◆ The task ◆
From the first line of the data through the line containing "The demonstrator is", transcribe each line exactly. Pictures do not belong in the copy.
[Dataset records — start]
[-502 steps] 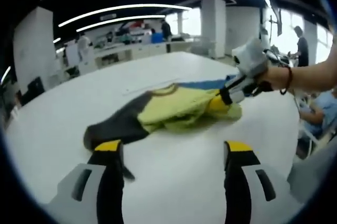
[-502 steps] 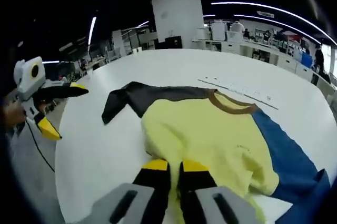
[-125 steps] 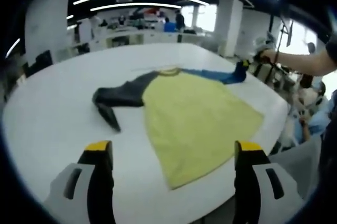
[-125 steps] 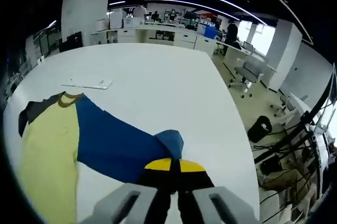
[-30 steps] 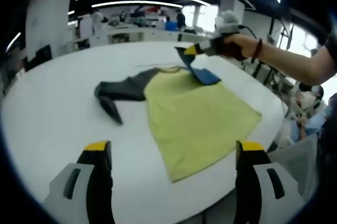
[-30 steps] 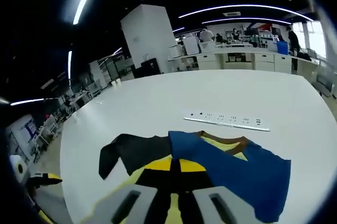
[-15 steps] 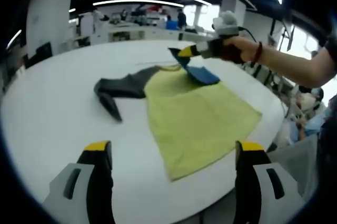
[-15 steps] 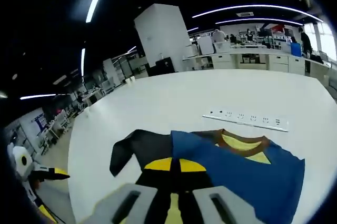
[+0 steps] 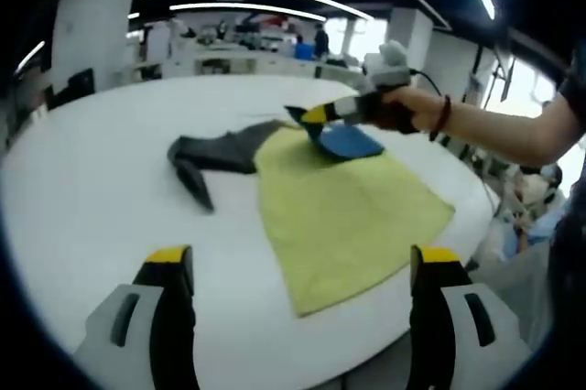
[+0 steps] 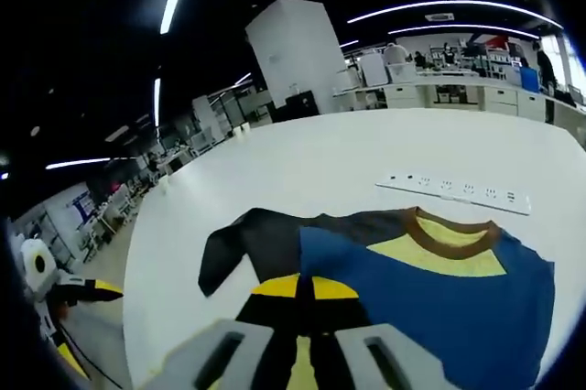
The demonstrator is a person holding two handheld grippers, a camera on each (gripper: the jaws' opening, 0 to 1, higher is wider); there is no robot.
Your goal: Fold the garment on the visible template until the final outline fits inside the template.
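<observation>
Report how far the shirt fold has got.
Done: the yellow body lies spread flat on the white table. In hand: the right gripper, shut on the blue sleeve, carries it over the body. Left: the dark sleeve lies unfolded; the left gripper waits open. No template outline is discernible.

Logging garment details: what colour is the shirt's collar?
Brown collar, seen best in the right gripper view.

The right gripper has carried the blue sleeve from the table's far right edge across the yellow shirt body.
</observation>
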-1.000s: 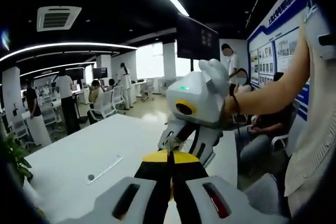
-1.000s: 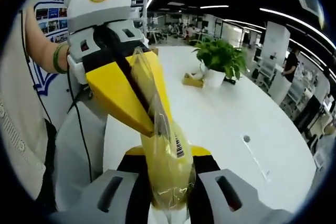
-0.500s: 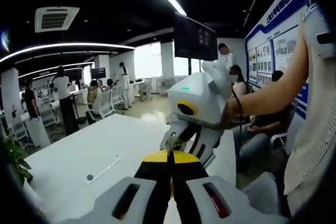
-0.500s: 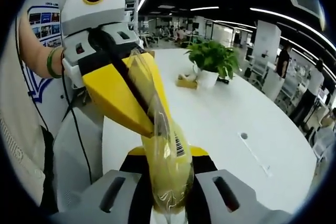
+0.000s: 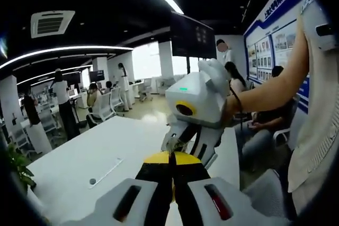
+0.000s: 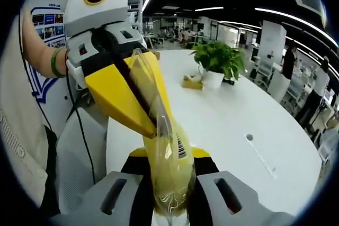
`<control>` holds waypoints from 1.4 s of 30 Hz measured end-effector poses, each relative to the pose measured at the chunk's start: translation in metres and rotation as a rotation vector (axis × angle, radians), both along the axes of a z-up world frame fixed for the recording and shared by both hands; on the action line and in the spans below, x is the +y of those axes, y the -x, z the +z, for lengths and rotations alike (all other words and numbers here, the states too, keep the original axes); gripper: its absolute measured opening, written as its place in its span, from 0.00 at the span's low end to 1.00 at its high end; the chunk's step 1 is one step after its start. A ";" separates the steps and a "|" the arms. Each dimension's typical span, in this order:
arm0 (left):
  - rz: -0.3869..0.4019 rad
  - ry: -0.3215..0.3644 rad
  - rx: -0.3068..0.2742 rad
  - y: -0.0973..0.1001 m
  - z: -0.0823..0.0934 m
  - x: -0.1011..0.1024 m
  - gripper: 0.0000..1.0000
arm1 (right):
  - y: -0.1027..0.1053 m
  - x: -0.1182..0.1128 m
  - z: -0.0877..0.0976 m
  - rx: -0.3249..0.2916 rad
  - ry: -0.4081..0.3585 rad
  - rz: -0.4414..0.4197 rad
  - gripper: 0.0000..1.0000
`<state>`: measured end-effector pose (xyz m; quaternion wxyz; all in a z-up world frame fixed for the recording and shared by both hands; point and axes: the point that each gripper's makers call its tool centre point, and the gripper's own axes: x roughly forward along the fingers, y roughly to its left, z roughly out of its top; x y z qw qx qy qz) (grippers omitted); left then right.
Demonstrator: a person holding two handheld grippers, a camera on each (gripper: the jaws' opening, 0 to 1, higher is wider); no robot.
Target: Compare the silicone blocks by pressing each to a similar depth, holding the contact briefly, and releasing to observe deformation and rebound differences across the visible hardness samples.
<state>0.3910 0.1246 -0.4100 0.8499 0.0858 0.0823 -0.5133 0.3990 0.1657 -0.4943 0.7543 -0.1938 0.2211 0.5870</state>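
Two grippers meet above a long white bench [image 6: 233, 125], both clamped on one clear plastic bag [image 6: 168, 154] with a yellow block inside. In the right gripper view, the left gripper [image 6: 151, 128] comes in from the upper left, its yellow jaws shut on the bag's top edge, while the right gripper [image 6: 168, 205] pinches the bag's lower end. Farther right on the bench stand a potted plant [image 6: 220, 62] and a small yellow box [image 6: 192, 82]. In the left gripper view, an open office with white chairs [image 5: 108, 107], standing people, strip lights and a blue wall board [image 5: 273, 41] lies beyond.
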 end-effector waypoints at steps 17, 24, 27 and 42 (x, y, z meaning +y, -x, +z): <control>0.002 -0.010 0.004 -0.001 -0.003 -0.002 0.00 | 0.001 -0.001 -0.003 0.022 0.001 0.025 0.17; 0.005 -0.008 0.029 0.000 -0.005 -0.001 0.00 | 0.003 0.000 -0.006 0.017 -0.002 0.059 0.19; 0.009 -0.012 0.029 0.001 -0.006 -0.001 0.00 | 0.004 0.001 -0.007 0.029 -0.003 0.059 0.20; 0.043 0.020 0.066 -0.002 -0.009 0.004 0.00 | 0.004 0.004 -0.009 0.028 0.020 0.104 0.23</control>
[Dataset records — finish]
◆ Task solution ◆
[-502 steps] 
[-502 steps] 
[-125 steps] 
[-125 steps] 
[-30 steps] 
[-30 steps] 
[-15 steps] 
[-15 steps] 
[+0 steps] 
[+0 steps] 
The demonstrator is a person holding two handheld grippers, a camera on each (gripper: the jaws' opening, 0 to 1, higher is wider); there is no robot.

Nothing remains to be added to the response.